From the listing below, pull out all lines with "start" in them.

○ ○ ○ ○ ○ ○ ○

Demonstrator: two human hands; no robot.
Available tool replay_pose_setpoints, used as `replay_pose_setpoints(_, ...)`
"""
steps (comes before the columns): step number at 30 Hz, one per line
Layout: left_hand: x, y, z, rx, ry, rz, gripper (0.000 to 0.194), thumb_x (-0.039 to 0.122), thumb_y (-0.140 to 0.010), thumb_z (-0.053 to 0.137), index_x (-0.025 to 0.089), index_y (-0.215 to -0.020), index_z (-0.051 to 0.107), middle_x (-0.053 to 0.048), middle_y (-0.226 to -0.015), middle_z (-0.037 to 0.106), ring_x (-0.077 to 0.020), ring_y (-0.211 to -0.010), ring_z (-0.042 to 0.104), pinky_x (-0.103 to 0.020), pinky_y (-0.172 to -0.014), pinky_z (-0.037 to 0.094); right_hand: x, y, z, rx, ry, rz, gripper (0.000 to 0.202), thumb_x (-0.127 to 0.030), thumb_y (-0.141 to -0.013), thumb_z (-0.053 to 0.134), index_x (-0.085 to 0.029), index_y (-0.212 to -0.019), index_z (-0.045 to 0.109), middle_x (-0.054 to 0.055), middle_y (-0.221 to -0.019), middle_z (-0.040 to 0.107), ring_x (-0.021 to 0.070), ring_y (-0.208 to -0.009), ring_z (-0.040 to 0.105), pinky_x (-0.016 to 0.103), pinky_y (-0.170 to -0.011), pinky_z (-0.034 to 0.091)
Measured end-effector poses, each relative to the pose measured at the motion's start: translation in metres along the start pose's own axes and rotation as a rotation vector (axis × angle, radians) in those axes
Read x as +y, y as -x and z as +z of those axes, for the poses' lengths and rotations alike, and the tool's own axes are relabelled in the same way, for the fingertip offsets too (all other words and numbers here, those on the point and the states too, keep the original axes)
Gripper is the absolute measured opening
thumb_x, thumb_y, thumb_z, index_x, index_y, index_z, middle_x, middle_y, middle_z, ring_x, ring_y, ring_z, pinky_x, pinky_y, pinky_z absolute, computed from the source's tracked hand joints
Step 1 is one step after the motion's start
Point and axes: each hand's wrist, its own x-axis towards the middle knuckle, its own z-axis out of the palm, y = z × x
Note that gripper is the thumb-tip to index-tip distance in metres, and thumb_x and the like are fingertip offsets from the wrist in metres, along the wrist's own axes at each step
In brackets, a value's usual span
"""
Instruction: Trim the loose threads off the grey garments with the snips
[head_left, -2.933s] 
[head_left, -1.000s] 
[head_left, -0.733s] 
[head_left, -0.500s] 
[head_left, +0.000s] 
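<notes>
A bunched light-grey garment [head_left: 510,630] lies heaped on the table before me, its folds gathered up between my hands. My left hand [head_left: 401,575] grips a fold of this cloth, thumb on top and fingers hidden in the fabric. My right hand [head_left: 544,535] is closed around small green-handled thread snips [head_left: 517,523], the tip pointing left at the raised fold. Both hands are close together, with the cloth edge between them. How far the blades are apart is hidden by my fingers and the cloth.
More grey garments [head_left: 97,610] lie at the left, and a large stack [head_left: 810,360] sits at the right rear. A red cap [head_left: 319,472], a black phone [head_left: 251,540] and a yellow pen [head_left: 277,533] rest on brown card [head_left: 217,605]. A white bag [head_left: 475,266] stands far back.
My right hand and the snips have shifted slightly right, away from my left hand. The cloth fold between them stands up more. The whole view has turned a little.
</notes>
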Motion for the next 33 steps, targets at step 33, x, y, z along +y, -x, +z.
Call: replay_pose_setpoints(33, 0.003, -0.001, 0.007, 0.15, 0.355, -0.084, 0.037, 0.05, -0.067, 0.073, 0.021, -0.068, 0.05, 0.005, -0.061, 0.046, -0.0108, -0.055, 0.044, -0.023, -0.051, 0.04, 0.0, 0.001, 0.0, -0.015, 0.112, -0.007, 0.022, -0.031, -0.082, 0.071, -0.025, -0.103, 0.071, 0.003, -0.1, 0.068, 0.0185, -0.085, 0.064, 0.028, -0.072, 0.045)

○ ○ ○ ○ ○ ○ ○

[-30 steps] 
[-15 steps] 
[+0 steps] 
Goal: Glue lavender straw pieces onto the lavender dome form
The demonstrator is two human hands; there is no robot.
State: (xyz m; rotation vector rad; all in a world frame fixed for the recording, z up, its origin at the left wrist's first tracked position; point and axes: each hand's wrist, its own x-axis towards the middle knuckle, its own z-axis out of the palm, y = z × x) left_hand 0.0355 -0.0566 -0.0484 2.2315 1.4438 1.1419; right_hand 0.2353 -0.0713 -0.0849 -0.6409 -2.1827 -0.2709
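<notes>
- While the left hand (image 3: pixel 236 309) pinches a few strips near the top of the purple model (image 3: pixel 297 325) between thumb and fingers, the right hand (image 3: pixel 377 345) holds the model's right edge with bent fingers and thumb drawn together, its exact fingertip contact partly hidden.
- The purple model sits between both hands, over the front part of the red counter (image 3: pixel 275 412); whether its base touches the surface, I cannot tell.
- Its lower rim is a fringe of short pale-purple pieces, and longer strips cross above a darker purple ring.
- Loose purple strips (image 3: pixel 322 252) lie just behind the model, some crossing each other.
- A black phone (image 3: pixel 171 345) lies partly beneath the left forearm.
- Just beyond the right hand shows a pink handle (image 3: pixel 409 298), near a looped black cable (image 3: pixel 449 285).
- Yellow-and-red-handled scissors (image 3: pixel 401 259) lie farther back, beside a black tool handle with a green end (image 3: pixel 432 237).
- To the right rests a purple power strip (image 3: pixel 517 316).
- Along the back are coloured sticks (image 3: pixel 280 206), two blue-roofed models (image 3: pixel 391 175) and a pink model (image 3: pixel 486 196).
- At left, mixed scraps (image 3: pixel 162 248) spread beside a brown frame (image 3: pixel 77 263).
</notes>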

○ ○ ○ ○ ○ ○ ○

Exercise result:
Measured end-effector poses, each relative to the pose measured at the motion's start: translation in metres along the start pose's own axes and rotation as a rotation vector (axis × angle, radians) in those axes
Step 1 is one step after the motion's start

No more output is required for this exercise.